Once I have the patch copied on to a floppy (I couldn't get it to download on my computer, even after I disabled the auto shut down feature in the admin. tools/services/RPC/properties panel), *then what do I do? How do I get the patch to run and/or install on my computer?

Also, my husband's computer runs ME, and so far does not appear to have the worm. (I am using it to get the patch on to floppy) We tried to download the patch to his computer, and it appears to be incompatible with ME--of course, life is incompatible with ME...

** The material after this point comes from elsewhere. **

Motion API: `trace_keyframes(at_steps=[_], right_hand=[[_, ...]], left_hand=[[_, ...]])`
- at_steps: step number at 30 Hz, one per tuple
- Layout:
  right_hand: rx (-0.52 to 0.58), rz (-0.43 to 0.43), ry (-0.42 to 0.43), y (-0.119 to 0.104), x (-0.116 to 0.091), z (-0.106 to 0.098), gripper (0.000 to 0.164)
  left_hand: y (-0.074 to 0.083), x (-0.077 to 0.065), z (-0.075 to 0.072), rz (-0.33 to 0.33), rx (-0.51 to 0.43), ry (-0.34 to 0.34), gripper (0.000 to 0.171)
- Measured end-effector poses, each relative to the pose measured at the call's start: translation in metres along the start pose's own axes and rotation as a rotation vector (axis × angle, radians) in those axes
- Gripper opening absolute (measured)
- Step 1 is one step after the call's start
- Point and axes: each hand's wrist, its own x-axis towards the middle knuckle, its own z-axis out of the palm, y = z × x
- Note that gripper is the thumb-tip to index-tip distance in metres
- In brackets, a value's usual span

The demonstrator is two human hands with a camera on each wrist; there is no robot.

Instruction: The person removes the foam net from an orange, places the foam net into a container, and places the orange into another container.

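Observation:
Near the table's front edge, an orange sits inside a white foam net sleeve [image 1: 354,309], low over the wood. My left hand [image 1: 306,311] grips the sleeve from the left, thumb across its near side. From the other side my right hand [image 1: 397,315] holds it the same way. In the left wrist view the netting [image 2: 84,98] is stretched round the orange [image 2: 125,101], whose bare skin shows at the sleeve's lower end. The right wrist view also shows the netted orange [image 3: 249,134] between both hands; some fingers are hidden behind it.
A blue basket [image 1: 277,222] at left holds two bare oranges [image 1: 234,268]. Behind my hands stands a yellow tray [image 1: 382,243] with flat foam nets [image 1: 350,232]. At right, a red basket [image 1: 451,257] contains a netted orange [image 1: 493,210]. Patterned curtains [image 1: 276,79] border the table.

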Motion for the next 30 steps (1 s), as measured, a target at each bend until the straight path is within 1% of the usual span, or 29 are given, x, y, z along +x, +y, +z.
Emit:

Ideas? suggestions? your thread is great--at least now we know what we're dealing with.


----------



## damirding

hi sorry about this i`m not very computer minded i followed the link and downloaded the file i think when a error message appeared the message reads


KB823980 Setup could not verify the integrity of the file update.inf. make sure the cryptographic service is running on this computer.

please help and what is the cryptographic service


----------



## BitWizrd

Strange days indeed.

I downloaded the patch from MS (directly, not from Windows Update), installed it, cleaned the infected files off of the box using Symantec's tool, but it hasn't stopped the shutdowns. 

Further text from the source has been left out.